→ EXERCISE BRIEF:
Every line of the listing must be repeated in the answer without alteration.

→ RAW DATA:
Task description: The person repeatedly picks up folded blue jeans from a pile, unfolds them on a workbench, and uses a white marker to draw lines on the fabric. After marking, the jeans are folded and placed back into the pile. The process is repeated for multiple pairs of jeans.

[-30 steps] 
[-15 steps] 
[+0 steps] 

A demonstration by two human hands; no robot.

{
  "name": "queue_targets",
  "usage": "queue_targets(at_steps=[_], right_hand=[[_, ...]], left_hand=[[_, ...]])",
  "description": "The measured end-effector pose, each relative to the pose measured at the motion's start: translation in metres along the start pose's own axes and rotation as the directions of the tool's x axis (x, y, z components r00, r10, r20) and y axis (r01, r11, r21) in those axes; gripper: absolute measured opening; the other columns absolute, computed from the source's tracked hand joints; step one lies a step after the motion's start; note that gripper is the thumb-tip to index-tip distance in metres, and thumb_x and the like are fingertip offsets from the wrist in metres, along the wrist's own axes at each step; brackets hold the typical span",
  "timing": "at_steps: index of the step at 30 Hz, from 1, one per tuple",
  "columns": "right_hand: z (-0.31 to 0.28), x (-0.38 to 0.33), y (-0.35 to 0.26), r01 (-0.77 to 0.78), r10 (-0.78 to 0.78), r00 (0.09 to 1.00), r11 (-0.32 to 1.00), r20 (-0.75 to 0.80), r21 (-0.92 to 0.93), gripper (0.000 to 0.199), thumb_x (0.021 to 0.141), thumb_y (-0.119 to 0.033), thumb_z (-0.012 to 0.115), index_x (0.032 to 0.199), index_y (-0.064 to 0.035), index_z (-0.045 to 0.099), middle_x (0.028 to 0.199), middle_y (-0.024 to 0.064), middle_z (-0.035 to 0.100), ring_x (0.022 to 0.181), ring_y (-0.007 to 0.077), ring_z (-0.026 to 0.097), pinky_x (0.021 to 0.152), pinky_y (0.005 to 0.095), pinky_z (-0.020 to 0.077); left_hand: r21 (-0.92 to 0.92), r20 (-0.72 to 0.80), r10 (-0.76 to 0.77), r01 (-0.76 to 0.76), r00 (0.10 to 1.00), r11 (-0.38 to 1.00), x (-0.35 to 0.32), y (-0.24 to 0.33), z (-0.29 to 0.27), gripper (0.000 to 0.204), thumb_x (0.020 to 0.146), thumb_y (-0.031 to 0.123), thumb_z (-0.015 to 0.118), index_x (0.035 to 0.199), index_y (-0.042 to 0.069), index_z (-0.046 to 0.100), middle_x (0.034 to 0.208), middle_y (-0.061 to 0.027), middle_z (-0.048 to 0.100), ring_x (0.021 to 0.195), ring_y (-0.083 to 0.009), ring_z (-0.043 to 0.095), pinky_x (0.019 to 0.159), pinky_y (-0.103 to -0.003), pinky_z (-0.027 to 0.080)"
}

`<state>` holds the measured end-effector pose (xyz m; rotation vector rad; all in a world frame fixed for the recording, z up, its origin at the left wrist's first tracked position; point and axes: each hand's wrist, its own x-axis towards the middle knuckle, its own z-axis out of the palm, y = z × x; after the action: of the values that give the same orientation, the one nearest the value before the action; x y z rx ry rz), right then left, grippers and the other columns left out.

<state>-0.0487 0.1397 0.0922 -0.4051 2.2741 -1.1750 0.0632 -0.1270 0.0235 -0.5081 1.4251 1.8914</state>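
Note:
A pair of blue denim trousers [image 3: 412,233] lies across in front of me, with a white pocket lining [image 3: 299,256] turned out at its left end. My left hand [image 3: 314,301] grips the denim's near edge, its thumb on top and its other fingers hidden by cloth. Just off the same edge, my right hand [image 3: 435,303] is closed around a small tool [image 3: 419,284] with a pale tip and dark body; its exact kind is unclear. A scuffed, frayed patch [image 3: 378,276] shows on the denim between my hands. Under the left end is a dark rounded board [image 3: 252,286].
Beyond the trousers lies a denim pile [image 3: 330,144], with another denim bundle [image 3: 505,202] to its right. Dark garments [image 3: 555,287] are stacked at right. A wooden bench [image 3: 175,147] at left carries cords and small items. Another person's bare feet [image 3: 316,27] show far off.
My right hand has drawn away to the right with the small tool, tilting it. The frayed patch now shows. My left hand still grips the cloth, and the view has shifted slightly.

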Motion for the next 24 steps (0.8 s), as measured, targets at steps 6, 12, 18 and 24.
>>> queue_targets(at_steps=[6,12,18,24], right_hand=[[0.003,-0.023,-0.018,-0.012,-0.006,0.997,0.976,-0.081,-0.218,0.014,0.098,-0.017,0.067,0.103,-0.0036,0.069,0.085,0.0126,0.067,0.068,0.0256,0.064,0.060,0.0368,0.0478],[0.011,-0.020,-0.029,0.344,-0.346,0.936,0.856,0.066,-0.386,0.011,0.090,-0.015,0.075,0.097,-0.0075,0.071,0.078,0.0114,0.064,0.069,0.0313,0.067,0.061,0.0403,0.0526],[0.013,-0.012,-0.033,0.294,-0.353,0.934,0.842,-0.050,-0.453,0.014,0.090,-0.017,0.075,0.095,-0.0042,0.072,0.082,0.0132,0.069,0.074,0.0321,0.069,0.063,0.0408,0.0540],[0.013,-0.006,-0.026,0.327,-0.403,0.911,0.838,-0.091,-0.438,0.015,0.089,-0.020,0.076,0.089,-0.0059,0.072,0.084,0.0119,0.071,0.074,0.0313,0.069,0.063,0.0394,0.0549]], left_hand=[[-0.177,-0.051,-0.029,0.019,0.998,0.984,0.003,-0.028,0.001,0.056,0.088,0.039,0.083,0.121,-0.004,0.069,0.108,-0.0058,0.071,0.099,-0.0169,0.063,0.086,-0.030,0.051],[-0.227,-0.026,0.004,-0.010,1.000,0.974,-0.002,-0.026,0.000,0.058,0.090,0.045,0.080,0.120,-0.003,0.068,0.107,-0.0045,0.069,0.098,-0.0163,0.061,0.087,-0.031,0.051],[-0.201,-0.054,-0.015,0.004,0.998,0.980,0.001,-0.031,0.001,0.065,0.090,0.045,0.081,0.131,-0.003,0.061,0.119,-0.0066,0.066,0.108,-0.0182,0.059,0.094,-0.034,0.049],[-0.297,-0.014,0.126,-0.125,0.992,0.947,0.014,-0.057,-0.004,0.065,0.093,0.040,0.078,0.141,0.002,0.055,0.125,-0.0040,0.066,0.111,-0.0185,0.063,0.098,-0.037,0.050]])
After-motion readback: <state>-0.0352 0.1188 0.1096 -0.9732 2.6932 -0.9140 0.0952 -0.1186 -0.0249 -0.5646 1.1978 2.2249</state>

→ SOLUTION TO THIS PROBLEM:
Task description: The person repeatedly picks up folded blue jeans from a pile, unfolds them on a workbench, and uses a white marker to draw lines on the fabric. After marking, the jeans are folded and placed back into the pile. The process is repeated for multiple pairs of jeans.

[-30 steps] 
[-15 steps] 
[+0 steps] 

A demonstration by two human hands; no robot.

{
  "name": "queue_targets",
  "usage": "queue_targets(at_steps=[_], right_hand=[[_, ...]], left_hand=[[_, ...]])",
  "description": "The measured end-effector pose, each relative to the pose measured at the motion's start: translation in metres along the start pose's own axes and rotation as the directions of the tool's x axis (x, y, z components r00, r10, r20) and y axis (r01, r11, r21) in those axes; gripper: absolute measured opening; the other columns absolute, computed from the source's tracked hand joints; step one lies a step after the motion's start; note that gripper is the thumb-tip to index-tip distance in metres, and thumb_x and the like are fingertip offsets from the wrist in metres, along the wrist's own axes at each step; brackets hold the typical span",
  "timing": "at_steps: index of the step at 30 Hz, from 1, one per tuple",
  "columns": "right_hand: z (-0.31 to 0.28), x (-0.38 to 0.33), y (-0.35 to 0.26), r01 (-0.77 to 0.78), r10 (-0.78 to 0.78), r00 (0.09 to 1.00), r11 (-0.32 to 1.00), r20 (-0.75 to 0.80), r21 (-0.92 to 0.93), gripper (0.000 to 0.199), thumb_x (0.021 to 0.141), thumb_y (-0.119 to 0.033), thumb_z (-0.012 to 0.115), index_x (0.032 to 0.199), index_y (-0.064 to 0.035), index_z (-0.045 to 0.099), middle_x (0.028 to 0.199), middle_y (-0.024 to 0.064), middle_z (-0.035 to 0.100), ring_x (0.022 to 0.181), ring_y (-0.007 to 0.077), ring_z (-0.026 to 0.097), pinky_x (0.021 to 0.152), pinky_y (0.005 to 0.095), pinky_z (-0.020 to 0.077); left_hand: r21 (-0.92 to 0.92), r20 (-0.72 to 0.80), r10 (-0.76 to 0.77), r01 (-0.76 to 0.76), r00 (0.10 to 1.00), r11 (-0.38 to 1.00), x (-0.35 to 0.32), y (-0.24 to 0.33), z (-0.29 to 0.27), gripper (0.000 to 0.204), thumb_x (0.020 to 0.146), thumb_y (-0.031 to 0.123), thumb_z (-0.015 to 0.118), index_x (0.035 to 0.199), index_y (-0.042 to 0.069), index_z (-0.046 to 0.100), middle_x (0.034 to 0.208), middle_y (-0.061 to 0.027), middle_z (-0.048 to 0.100), ring_x (0.021 to 0.195), ring_y (-0.083 to 0.009), ring_z (-0.043 to 0.095), pinky_x (0.019 to 0.159), pinky_y (-0.103 to -0.003), pinky_z (-0.027 to 0.080)"
}

`<state>` holds the measured end-effector pose (xyz m; rotation vector rad; all in a world frame fixed for the recording, z up, its origin at the left wrist's first tracked position; point and axes: each hand's wrist, its own x-axis towards the middle knuckle, its own z-axis out of the palm, y = z × x; after the action: of the values that give the same orientation, the one nearest the value before the action; x y z rx ry rz), right then left, grippers and the other columns left out.

<state>-0.0487 0.1397 0.0922 -0.4051 2.2741 -1.1750 0.0632 -0.1270 0.0235 -0.5081 1.4251 1.8914</state>
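Note:
A pair of blue denim trousers [image 3: 412,233] lies across in front of me, with a white pocket lining [image 3: 299,256] turned out at its left end. My left hand [image 3: 314,301] grips the denim's near edge, its thumb on top and its other fingers hidden by cloth. Just off the same edge, my right hand [image 3: 435,303] is closed around a small tool [image 3: 419,284] with a pale tip and dark body; its exact kind is unclear. A scuffed, frayed patch [image 3: 378,276] shows on the denim between my hands. Under the left end is a dark rounded board [image 3: 252,286].
Beyond the trousers lies a denim pile [image 3: 330,144], with another denim bundle [image 3: 505,202] to its right. Dark garments [image 3: 555,287] are stacked at right. A wooden bench [image 3: 175,147] at left carries cords and small items. Another person's bare feet [image 3: 316,27] show far off.
My right hand has drawn away to the right with the small tool, tilting it. The frayed patch now shows. My left hand still grips the cloth, and the view has shifted slightly.
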
Motion for the next 24 steps (0.8 s), as measured, targets at steps 6, 12, 18 and 24.
>>> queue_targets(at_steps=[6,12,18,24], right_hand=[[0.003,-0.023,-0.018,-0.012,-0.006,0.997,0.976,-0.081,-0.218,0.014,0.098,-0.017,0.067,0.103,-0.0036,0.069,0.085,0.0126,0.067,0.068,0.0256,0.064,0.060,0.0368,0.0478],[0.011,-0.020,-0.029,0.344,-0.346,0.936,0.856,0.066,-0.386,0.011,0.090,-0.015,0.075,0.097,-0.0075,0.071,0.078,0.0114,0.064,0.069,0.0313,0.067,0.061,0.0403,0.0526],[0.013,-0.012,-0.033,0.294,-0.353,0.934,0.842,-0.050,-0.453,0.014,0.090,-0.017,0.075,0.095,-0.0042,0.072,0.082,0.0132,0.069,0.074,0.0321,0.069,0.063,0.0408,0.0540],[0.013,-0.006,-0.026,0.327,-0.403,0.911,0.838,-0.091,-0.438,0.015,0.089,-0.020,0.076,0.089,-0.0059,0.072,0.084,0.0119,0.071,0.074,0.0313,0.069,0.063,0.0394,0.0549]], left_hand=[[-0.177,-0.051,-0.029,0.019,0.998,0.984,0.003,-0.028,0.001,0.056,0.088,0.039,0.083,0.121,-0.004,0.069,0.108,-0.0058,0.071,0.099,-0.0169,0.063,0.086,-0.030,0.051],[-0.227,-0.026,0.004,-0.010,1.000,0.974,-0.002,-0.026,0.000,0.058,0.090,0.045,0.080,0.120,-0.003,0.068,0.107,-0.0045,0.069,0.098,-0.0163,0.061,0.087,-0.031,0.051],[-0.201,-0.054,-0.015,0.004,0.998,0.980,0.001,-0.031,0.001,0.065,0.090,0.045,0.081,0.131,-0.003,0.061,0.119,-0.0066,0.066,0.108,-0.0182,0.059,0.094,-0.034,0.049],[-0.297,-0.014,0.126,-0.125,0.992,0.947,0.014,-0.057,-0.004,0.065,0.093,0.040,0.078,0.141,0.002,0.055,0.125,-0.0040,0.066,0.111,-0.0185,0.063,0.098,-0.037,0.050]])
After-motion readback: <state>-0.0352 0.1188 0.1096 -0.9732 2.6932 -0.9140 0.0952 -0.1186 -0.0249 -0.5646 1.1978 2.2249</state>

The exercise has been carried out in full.